*About this task*
From the line with "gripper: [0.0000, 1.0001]" through the line with "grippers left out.", repeat the entries verbatim, both end lines included, and add nothing.

*Given entries*

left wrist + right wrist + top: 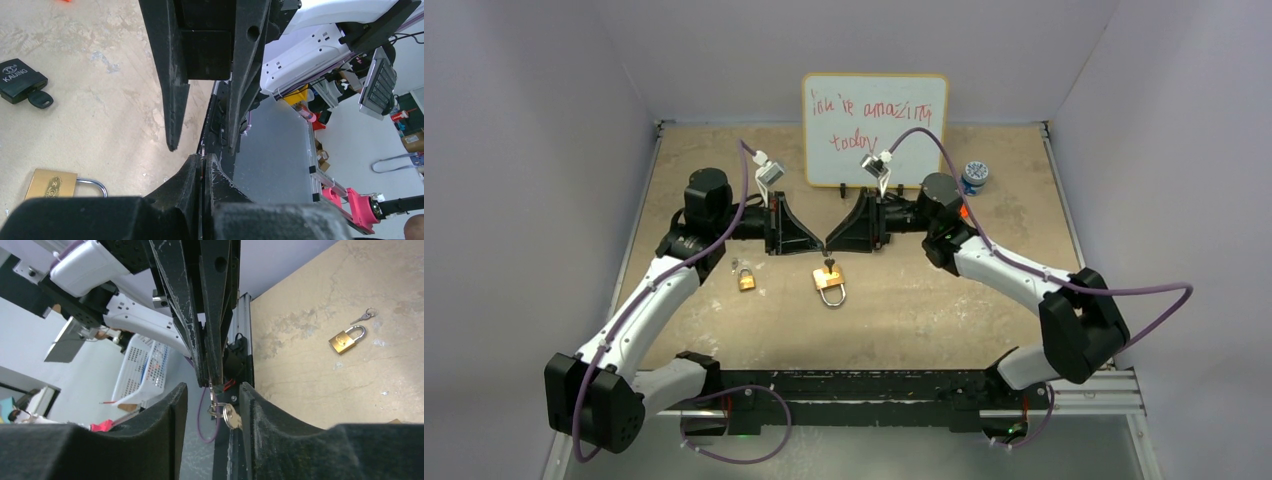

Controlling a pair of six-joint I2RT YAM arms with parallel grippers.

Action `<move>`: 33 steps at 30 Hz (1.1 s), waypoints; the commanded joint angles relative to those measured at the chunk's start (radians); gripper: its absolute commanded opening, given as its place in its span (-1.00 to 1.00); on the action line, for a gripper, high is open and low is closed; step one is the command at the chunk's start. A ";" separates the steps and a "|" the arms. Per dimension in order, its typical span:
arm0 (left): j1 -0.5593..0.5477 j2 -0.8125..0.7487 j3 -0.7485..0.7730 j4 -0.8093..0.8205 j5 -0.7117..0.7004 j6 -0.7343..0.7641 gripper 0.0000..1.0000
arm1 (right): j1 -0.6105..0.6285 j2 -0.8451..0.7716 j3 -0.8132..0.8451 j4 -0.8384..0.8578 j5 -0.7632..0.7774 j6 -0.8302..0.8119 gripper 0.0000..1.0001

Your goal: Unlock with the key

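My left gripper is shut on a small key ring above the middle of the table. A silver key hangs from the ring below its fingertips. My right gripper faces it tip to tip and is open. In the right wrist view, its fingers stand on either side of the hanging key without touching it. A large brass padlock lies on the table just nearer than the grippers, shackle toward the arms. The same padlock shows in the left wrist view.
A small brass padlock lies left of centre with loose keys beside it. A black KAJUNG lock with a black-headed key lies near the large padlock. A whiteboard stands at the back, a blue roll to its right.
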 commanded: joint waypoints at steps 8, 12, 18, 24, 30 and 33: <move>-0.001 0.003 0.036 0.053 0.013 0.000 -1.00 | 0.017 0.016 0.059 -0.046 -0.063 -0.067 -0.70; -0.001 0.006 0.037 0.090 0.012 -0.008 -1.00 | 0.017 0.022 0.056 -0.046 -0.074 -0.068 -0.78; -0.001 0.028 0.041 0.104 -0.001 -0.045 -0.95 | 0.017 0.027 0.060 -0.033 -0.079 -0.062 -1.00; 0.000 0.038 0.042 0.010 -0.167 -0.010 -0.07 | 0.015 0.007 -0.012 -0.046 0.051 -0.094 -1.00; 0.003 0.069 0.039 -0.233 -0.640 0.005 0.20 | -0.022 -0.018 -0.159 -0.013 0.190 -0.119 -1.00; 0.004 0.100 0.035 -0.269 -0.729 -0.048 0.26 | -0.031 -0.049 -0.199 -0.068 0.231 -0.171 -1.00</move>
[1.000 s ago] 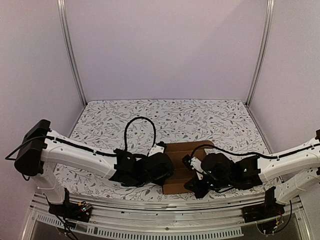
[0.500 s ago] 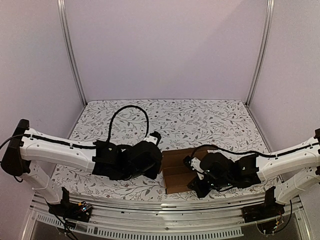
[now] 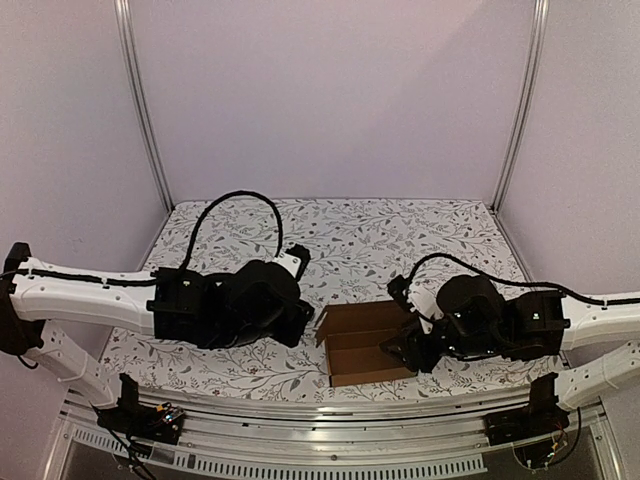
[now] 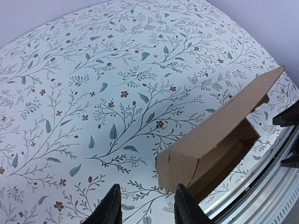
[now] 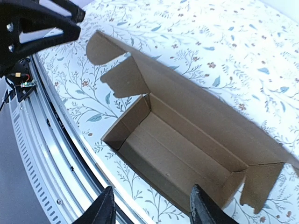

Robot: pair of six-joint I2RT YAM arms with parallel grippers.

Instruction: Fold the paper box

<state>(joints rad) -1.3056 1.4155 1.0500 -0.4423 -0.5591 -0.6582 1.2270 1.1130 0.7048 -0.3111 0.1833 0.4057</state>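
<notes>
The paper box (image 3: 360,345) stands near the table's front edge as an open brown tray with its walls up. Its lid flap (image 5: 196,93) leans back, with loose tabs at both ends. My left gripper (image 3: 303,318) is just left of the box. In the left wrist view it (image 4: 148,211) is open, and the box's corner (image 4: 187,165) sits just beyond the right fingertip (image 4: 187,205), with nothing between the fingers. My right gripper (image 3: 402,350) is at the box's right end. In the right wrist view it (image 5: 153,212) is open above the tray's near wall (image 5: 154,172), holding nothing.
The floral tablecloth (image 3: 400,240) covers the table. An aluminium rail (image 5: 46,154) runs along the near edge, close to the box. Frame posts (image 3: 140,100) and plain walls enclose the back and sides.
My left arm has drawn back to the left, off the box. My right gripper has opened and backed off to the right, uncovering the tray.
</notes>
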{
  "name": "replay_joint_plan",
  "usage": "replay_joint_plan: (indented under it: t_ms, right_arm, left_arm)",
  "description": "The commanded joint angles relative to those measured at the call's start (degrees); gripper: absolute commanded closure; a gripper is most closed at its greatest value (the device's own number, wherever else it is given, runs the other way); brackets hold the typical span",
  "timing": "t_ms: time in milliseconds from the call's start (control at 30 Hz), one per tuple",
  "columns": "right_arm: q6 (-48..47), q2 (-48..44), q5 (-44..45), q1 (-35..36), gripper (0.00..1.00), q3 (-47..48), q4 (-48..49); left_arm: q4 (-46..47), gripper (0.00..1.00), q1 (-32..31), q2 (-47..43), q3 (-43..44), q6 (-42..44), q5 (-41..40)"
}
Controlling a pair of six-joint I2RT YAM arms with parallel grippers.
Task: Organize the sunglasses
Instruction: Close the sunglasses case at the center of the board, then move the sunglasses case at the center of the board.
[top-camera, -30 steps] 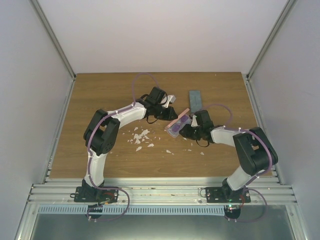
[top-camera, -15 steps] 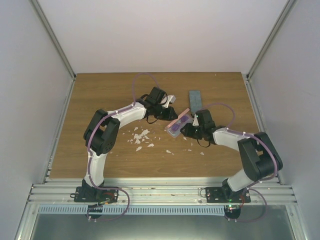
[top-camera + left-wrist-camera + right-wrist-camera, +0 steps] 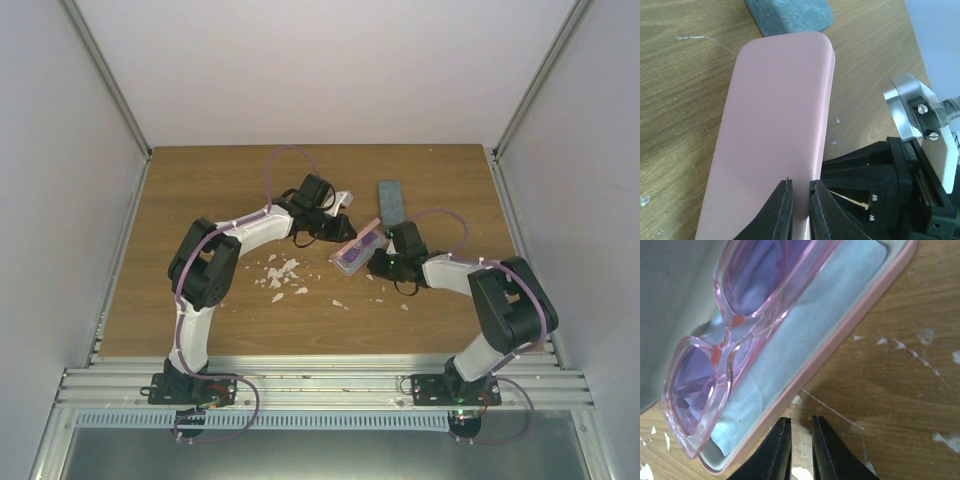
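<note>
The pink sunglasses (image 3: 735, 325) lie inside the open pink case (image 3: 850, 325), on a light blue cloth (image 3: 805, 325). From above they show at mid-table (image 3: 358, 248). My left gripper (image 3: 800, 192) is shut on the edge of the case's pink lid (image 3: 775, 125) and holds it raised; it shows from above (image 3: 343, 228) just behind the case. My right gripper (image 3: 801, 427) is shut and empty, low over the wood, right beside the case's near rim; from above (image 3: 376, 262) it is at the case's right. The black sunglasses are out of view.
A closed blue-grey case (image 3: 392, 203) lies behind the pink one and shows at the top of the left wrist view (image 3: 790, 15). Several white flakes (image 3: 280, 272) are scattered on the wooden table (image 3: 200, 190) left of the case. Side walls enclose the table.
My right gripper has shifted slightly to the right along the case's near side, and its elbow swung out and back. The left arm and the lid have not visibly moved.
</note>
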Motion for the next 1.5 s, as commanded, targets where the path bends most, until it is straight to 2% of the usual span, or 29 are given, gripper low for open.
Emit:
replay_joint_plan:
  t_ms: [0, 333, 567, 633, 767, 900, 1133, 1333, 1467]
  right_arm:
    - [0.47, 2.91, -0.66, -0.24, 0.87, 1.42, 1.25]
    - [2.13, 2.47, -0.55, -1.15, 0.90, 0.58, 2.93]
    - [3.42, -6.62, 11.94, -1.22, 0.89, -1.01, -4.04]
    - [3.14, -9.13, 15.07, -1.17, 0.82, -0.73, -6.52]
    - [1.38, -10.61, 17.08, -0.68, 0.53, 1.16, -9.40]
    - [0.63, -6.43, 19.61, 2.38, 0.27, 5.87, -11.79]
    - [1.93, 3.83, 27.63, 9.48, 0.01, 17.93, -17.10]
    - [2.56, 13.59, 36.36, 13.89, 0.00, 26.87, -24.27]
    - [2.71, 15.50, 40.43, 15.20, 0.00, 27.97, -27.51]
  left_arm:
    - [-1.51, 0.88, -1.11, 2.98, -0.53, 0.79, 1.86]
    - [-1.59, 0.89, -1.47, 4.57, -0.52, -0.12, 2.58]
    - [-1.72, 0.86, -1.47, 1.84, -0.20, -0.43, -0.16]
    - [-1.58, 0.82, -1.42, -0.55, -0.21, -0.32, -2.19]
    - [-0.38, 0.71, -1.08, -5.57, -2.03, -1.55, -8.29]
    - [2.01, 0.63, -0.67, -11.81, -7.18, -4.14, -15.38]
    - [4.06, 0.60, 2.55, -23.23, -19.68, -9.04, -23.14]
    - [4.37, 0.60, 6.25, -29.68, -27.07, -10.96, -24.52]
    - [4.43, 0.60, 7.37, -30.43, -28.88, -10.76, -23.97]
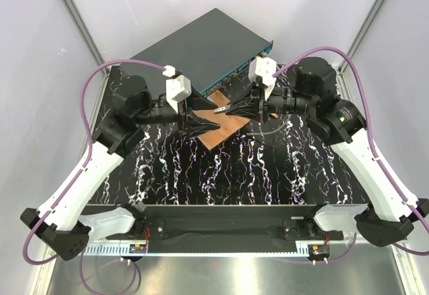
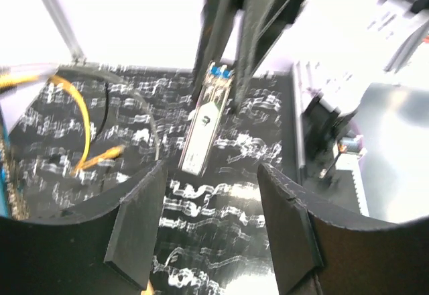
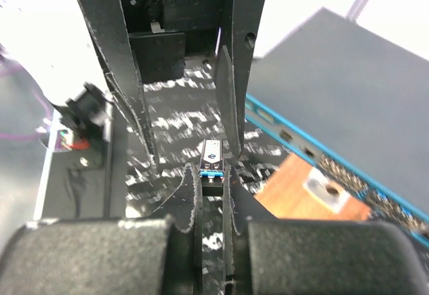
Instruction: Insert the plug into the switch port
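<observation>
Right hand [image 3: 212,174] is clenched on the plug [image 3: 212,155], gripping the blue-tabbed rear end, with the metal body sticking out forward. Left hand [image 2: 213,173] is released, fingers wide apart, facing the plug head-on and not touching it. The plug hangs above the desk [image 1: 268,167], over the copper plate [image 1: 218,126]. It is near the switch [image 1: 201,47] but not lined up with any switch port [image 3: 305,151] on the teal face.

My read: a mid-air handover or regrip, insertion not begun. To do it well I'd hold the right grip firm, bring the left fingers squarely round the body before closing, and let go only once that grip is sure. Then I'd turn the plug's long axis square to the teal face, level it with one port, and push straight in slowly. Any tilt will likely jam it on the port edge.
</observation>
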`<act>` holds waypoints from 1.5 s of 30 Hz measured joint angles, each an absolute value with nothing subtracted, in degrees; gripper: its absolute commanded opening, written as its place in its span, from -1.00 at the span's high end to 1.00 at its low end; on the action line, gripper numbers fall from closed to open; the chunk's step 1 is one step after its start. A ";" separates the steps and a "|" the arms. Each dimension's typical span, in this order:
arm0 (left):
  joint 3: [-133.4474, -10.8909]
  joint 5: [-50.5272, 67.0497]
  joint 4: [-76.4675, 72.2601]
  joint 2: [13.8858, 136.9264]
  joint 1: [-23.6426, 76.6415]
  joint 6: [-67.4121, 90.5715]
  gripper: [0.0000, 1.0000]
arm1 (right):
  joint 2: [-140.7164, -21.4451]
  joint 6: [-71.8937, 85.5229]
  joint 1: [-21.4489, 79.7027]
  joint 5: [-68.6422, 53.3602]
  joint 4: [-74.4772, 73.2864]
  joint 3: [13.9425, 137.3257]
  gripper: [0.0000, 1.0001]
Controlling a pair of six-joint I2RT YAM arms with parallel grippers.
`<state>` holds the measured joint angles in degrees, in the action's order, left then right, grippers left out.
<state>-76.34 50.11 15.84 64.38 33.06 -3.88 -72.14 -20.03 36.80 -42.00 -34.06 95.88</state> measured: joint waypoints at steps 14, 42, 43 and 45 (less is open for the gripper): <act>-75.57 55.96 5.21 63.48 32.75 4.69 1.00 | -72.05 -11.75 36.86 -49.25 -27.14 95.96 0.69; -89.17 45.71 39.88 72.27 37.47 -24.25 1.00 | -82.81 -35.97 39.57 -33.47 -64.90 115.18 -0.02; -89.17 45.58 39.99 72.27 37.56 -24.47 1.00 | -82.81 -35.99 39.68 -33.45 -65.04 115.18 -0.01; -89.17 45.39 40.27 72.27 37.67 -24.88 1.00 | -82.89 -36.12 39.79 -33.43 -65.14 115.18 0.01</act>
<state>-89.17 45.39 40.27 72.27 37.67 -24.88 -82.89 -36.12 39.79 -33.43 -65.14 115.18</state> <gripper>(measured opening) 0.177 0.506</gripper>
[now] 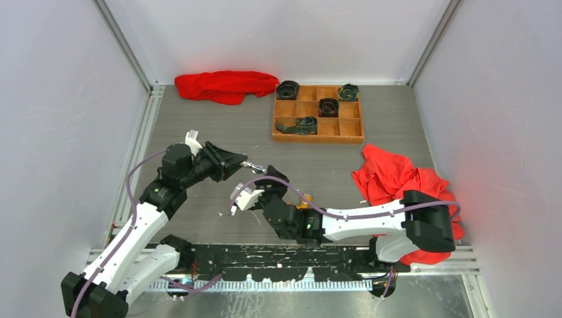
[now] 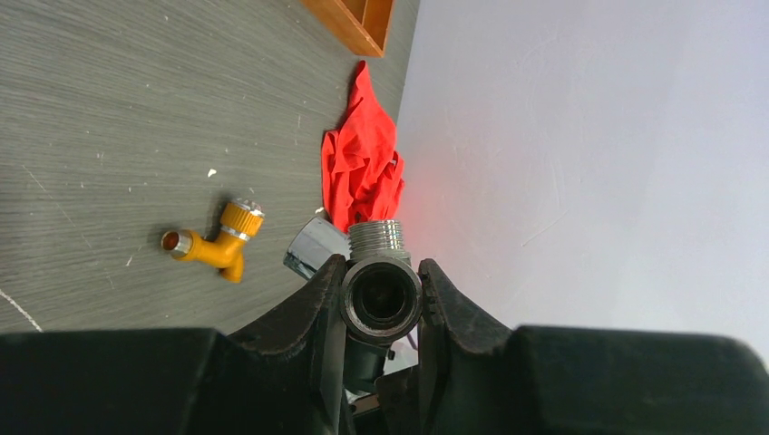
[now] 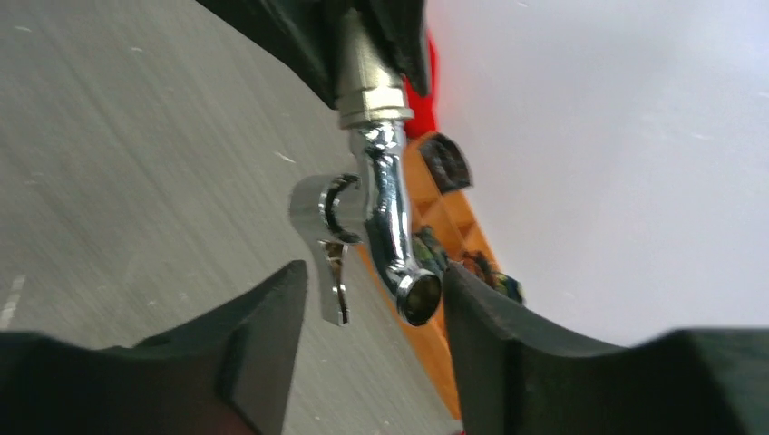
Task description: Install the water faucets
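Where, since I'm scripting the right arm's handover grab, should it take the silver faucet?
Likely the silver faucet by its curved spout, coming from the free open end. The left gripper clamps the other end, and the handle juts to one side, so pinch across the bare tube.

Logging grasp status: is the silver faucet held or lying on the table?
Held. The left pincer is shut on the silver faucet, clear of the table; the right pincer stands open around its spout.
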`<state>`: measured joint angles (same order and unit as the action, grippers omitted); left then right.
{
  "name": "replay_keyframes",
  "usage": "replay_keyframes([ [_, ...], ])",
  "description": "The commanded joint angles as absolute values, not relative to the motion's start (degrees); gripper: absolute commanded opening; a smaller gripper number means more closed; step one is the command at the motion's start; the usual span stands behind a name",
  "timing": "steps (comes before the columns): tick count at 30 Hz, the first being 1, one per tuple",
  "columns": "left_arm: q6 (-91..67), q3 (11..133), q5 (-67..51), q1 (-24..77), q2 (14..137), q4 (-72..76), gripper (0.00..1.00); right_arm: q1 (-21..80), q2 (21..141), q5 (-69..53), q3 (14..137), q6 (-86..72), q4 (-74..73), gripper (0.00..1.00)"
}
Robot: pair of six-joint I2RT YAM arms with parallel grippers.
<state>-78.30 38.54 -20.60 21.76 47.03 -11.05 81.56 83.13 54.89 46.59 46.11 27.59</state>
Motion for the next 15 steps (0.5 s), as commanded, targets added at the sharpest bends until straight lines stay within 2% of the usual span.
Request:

*Result for this task*
  gripper: [0.0000, 1.0001]
Controlling a pair of six-joint I2RT YAM arms with parallel grippers.
`<state>` holds the measured joint angles in degrees, in the action's order, left then right, grippers left out.

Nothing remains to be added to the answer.